The toolbox of interventions for fighting the HIV pandemic has grown massively since Barré-Sinoussi co-discovered the virus in 1983. A cure has remained beyond our grasp, but research to develop a cure for HIV or long-term remission has been promising. It has spurred researchers, advocates and community members to continue making progress.
“We’ve seen extraordinary progress made in treating and preventing HIV over the past 35 years, but in the long term, researchers and policymakers understand that to seriously bend the trajectory of the epidemic, we are going to need something approximating a cure for HIV,” Dybul said.
“The IAS Towards an HIV Cure initiative is to be lauded for ensuring that HIV cure research has a seat at the global health table. I am delighted to be part of this next phase and look forward to working with such a remarkable group of scientists and policymakers in the coming years.”

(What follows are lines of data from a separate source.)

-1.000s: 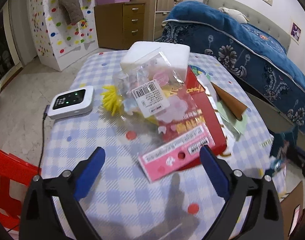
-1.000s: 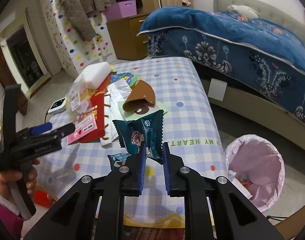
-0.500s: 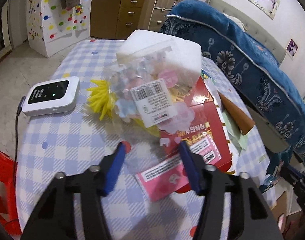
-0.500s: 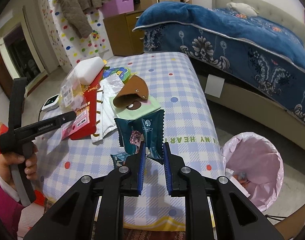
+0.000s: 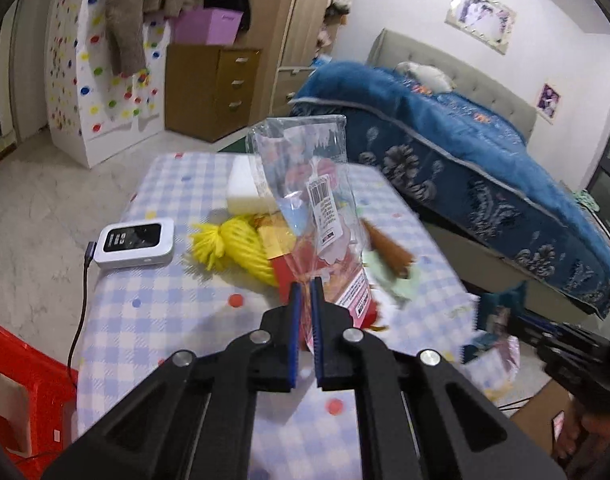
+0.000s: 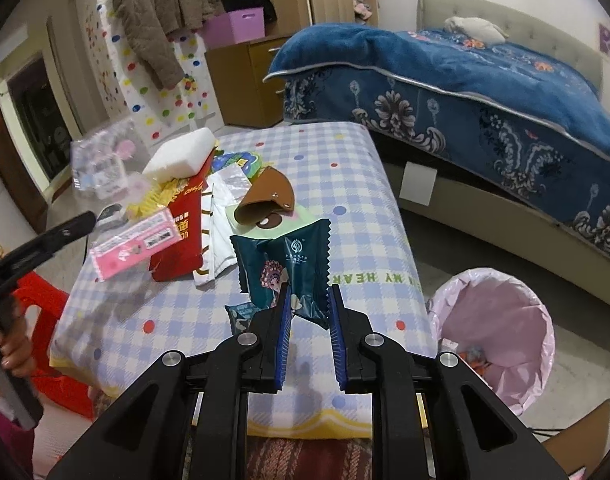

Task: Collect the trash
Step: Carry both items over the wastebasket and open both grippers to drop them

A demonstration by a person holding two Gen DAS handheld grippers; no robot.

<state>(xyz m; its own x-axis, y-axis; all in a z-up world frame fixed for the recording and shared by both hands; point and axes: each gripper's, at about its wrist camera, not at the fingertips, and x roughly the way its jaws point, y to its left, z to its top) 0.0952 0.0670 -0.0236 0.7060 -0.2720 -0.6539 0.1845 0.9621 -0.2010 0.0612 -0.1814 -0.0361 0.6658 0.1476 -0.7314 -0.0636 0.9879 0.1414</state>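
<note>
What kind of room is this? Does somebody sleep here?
It looks like a bedroom in a home. There is a big bed with a blue blanket, a wooden chest of drawers, and a jacket hanging up. So yes, somebody probably sleeps here.

The tablecloth (image 6: 385, 240) carries green capitals along its edge, seen upside down, reading "MY HEAR" before a wrapper hides the rest. The teal wrapper (image 6: 289, 264) shows a round white emblem above small white print too fine to read. The clear plastic bag (image 5: 305, 184) bears a white sticker (image 5: 325, 208) with a barcode and illegible lines. The red box (image 6: 185, 224) has gold characters, not legible.
</note>
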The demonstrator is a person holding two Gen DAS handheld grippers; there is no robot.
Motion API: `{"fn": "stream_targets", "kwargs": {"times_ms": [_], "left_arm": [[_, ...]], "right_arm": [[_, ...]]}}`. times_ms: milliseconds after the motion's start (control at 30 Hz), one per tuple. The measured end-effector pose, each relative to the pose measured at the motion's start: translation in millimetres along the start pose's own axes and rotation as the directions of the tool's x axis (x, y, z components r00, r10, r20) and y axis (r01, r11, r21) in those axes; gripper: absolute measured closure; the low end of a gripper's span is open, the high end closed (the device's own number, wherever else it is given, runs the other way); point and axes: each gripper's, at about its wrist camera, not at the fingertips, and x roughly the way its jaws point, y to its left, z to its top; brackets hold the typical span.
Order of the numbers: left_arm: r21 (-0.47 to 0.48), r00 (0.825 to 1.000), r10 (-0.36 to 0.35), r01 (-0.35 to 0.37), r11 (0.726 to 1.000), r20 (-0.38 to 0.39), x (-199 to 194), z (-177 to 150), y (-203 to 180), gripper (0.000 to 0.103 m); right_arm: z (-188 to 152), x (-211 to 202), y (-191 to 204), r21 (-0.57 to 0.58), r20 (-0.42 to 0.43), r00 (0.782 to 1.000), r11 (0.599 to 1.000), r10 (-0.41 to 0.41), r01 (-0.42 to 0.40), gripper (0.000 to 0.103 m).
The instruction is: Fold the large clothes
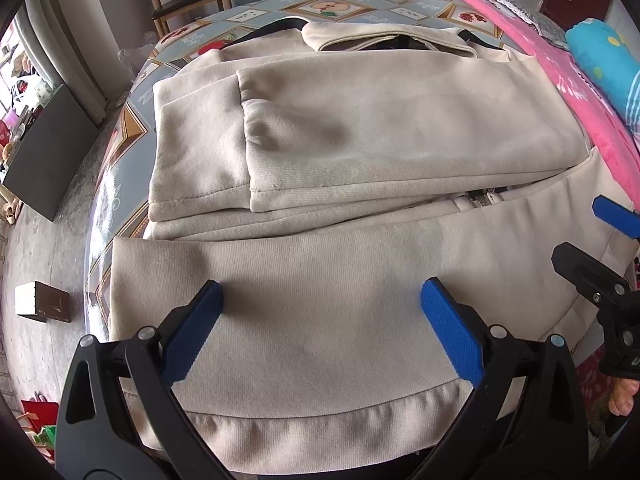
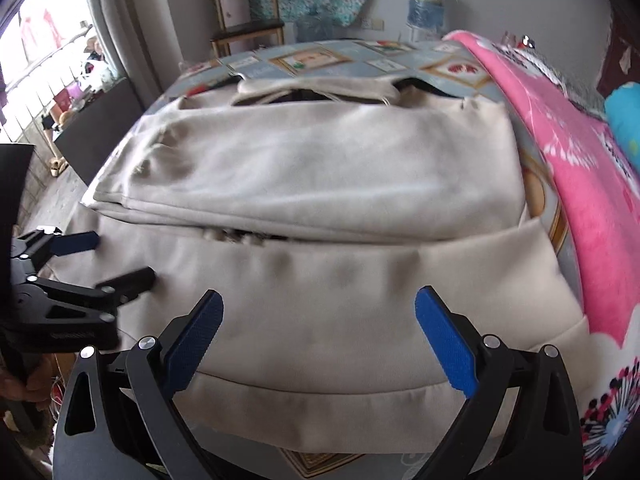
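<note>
A beige jacket (image 1: pixel 340 152) lies on the tabletop (image 1: pixel 248 16), collar pointing away, hem nearest; both grippers' jaws hover spread above the hem.

Left claw (image 1: pixel 322 300) jaws spread wide, hovering over the lower hem area of the beige jacket (image 1: pixel 360 140), nothing gripped. Jacket lies flat on the patterned table (image 1: pixel 132 128), both sleeves folded across the chest, collar at far end. Right claw (image 1: pixel 588 240) at right edge, open. Pink blanket (image 1: pixel 576 92) beside the jacket.
</note>
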Motion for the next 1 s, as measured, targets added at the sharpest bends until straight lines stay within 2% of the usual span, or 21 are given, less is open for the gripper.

The Towards an HIV Cure initiative is committed to leveraging a well-informed, multidisciplinary network of stakeholders to advocate for and ensure the prioritization of HIV cure in the global health agenda. It is overseen by a Towards an HIV Cure Advisory Board of experts representing governments, UN agencies, civil society organizations, and foundations. The board provides strategic advice and engages stakeholders in the initiative’s long-term strategy to inform global policy, programmes, and funding.
To that end, the mission of the IAS Towards an HIV Cure initiative is to drive concerted efforts to accelerate global scientific research and engagement towards a cure for HIV.
The first Towards an HIV Cure: Global Scientific Strategy was published in Nature Reviews Immunology in 2012. This, with its Full Recommendations, presented the first global overview and strategic plan for HIV cure research.
Since 2012, the initiative has convened its annual Towards an HIV Cure Symposium to provide researchers with an opportunity to present and discuss novel strategies for advancing and overcoming challenges in HIV cure research.
This year, the IAS is partnering with international and local civil society organizations to organize an interactive one-day research literacy workshop as an AIDS 2018 pre-conference event to provide accessible information on current research directions, emerging collaborations with fields beyond HIV, and challenges for an HIV cure.
The initiative has also focused its efforts on advancing the HIV cure field in resource-limited settings. An Advocacy-for-Cure Academy will be organized in Uganda and a Research-for-Cure Academy will take place in South Africa; this award fellowships to outstanding candidates interested in working in HIV cure in resource-limited settings.